E mentre le 80 persone a bordo della nave Alan Kurdi vengono tenute in ostaggio a causa della mancanza di coordinamento da parte degli Stati europei sullo sbarco, il presidente della Federazione delle chiese evangeliche in Italia (FCEI), pastore Luca Maria Negro, e il moderatore della Tavola valdese, pastore Eugenio Bernardini hanno preso atto pubblicamente che la quota di profughi soccorsi a gennaio dalla Ong Sea Watch, poi lasciati a Malta e annunciati in arrivo in Italia accolti dalla strutture della Chiesa valdese, non arriverà nel nostro Paese. Lo hanno fatto inviando una una lettera congiunta al presidente del Consiglio Giuseppe Conte il quale il 10 gennaio scorso aveva annunciato che “poco più di dieci persone” sarebbero arrivate in Italia accolte nelle strutture della Chiesa valdese “senza oneri per lo Stato”.

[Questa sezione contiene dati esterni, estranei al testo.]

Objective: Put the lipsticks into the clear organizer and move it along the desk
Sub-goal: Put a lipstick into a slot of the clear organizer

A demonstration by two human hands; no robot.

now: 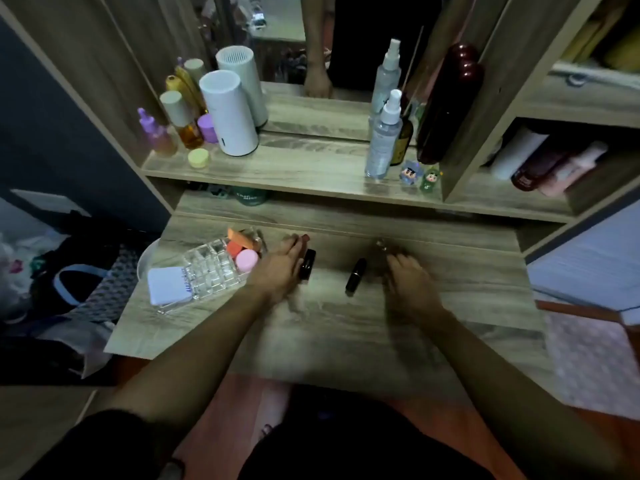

“Ma da allora – comunicano i due esponenti evangelici – nulla è accaduto. Dopo tre mesi di attesa, riteniamo che siano intervenuti accordi per cui i profughi, inizialmente destinati all'Italia, in realtà sono rimasti a Malta. In questi mesi abbiamo più volte ribadito la nostra disponibilità a farci carico dell’accoglienza – aggiungono Negro e Bernardini – . Ora prendiamo atto che la vicenda ha trovato una soluzione diversa da quella inizialmente prefigurata. Lo abbiamo comunicato formalmente al presidente Conte, cogliendo l’occasione per incoraggiare il governo a sostenere la buona pratica dei “corridoi umanitari” e anzi a rilanciarla in sede europea per garantire una via di accesso all'asilo, legale e sicura, per le decine di migliaia di profughi concentrati in Libia".

Il presidente della Diaconia Valdese, Giovanni Comba, ha espresso il suo “rammarico per la conclusione della vicenda", esprimendo il timore che, "in mancanza di un accordo chiaro tra gli stati dell’Unione Europea, i migranti siano considerate pedine di scambio fra i diversi paesi e non persone portatrici di diritti”.